Fermeture de la grande mosquée sunnite de Ouagadougou : une décision controversée à la veille de l’Aïd al-Adha
Depuis le jeudi 29 mai, la grande mosquée sunnite de Ouagadougou, un lieu de culte emblématique de la capitale burkinabè, est sous surveillance policière renforcée. Les forces de l’ordre y sont déployées en continu, interdisant tout rassemblement aux abords de l’édifice. Les autorités de transition, dirigées par le capitaine Ibrahim Traoré, ont justifié cette mesure par des risques avérés pour l’ordre public, sans préciser la durée de cette fermeture.
Cette décision intervient dans un contexte particulièrement tendu, à quelques heures seulement de la célébration de l’Aïd al-Adha, plus connue localement sous le nom de Tabaski. La veille, des centaines de fidèles s’étaient rassemblés devant la mosquée pour réclamer des nouvelles de leur imam, porté disparu depuis plusieurs jours. Cette mobilisation, inhabituelle dans un pays où l’espace civique s’est fortement réduit après le coup d’État de septembre 2022, a précipité l’intervention des autorités.
Une semaine de tensions liées à la disparition d’un imam
La fermeture de ce lieu de culte majeur n’est pas un acte isolé. Elle s’inscrit dans une semaine de tensions consécutive à la disparition inexpliquée de l’imam de la mosquée. Les autorités n’ont fourni aucun détail sur les circonstances de cet événement, ni confirmé une éventuelle interpellation par les services de sécurité.
Au Burkina Faso, les cas de disparitions de figures critiques ou perçues comme telles par le pouvoir se sont multipliés ces derniers mois. Magistrats, journalistes, chefs coutumiers et responsables associatifs ont été régulièrement placés en garde à vue ou soumis à des réquisitions militaires, dans un cadre juridique élargi par les autorités de transition au nom de la lutte contre les groupes armés djihadistes.
Un message politique fort à l’approche d’une fête religieuse majeure
Le timing de cette décision interroge. Fermer un lieu de culte aussi symbolique à quelques heures de l’Aïd al-Adha envoie un signal fort à la communauté musulmane, qui représente une part importante de la population burkinabè. La grande mosquée sunnite de Ouagadougou n’est pas un simple édifice : elle incarne un pilier du courant sunnite burkinabè, organisé notamment autour du Mouvement sunnite, et attire des milliers de fidèles pour les grandes prières.
Cette mesure révèle les défis auxquels fait face la junte militaire dans la gestion des tensions internes, alors que ses ressources sont en grande partie mobilisées pour contrer l’insurrection armée qui frappe plusieurs régions du pays. Depuis 2022, le pouvoir a multiplié les signes de fermeté face aux contestations, qu’elles proviennent de la société civile, des syndicats, des partis politiques suspendus ou désormais du champ religieux.
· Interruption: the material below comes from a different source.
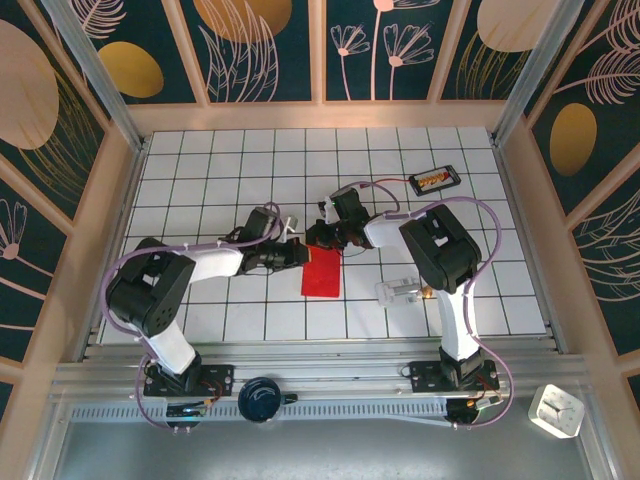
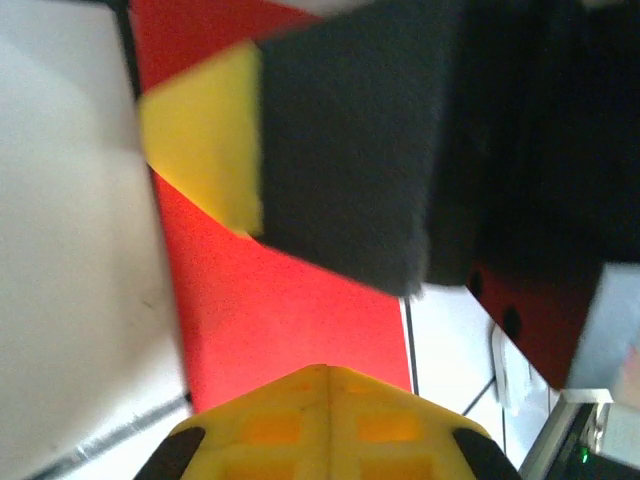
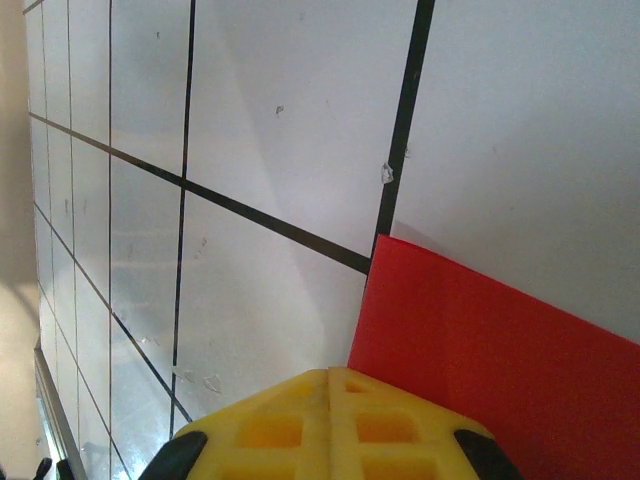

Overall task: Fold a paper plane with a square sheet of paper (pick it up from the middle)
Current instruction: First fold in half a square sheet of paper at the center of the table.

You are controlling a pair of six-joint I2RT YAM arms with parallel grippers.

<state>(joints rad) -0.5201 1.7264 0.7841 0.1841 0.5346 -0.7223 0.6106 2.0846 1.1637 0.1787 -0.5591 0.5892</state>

Pourtant, la fermeture d’une mosquée pour des raisons d’ordre public reste une initiative exceptionnelle, susceptible de nourrir des interrogations sur la liberté de culte.
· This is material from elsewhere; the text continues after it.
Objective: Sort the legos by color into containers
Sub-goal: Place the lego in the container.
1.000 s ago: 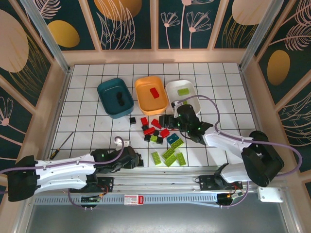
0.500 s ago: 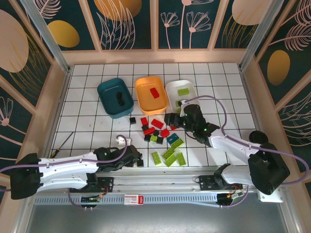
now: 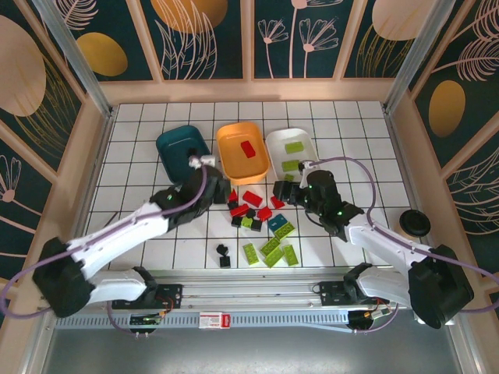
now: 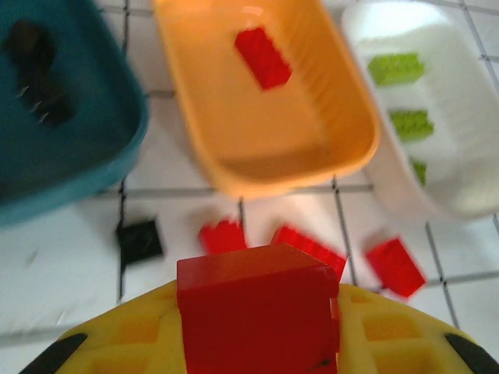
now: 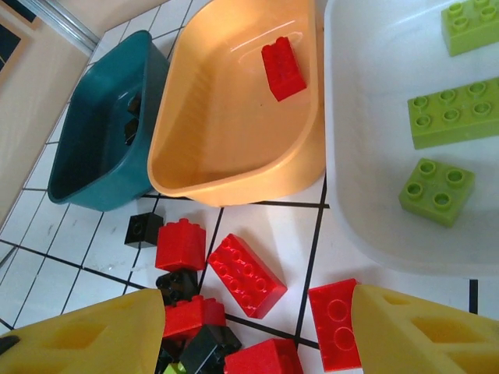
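Clutching red lego (image 4: 257,300), plain in wrist view, left pincer (image 4: 259,343), right pincer (image 5: 253,333) spread, seemingly empty

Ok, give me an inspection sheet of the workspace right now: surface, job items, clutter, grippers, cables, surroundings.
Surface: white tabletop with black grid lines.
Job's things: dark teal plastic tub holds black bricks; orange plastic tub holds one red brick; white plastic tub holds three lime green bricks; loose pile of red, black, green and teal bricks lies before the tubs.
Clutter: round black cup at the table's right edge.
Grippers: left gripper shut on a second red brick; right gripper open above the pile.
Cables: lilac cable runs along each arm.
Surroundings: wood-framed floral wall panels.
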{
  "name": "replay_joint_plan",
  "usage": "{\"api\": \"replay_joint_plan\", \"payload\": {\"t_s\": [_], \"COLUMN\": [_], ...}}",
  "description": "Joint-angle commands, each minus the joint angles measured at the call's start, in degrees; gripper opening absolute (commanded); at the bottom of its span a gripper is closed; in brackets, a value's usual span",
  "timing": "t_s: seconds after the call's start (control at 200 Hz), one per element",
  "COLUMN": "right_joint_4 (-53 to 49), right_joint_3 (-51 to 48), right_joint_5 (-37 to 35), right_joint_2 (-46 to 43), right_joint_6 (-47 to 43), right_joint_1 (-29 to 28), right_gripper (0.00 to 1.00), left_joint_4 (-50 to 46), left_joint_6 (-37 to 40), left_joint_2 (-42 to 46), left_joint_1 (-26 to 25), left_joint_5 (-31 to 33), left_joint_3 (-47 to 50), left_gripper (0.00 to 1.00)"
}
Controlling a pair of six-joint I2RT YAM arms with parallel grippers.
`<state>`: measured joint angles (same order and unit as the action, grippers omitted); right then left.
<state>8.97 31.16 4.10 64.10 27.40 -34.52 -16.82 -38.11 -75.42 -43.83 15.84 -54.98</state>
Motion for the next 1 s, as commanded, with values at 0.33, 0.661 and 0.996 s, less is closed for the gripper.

Un équilibre religieux fragilisé par les tensions
Le Burkina Faso a longtemps été considéré comme un exemple de coexistence pacifique entre musulmans, chrétiens et adeptes des religions traditionnelles. Cet équilibre, déjà ébranlé par les attaques djihadistes qui ciblent régulièrement les lieux de culte des deux principales religions, pourrait être encore davantage mis à l’épreuve par ce face-à-face entre le pouvoir et une communauté religieuse organisée de la capitale.
Pour les observateurs de la transition burkinabè, les prochains développements seront déterminants. Une réouverture rapide de la mosquée, des éclaircissements sur le sort de l’imam et l’ouverture d’un dialogue avec les responsables sunnites pourraient apaiser les tensions. À l’inverse, un maintien prolongé de la présence policière autour de l’édifice risquerait de cristalliser les mécontentements au sein d’une communauté jusqu’ici peu engagée dans la contestation publique du régime. Les fidèles réclament toujours des explications sur la disparition de leur imam.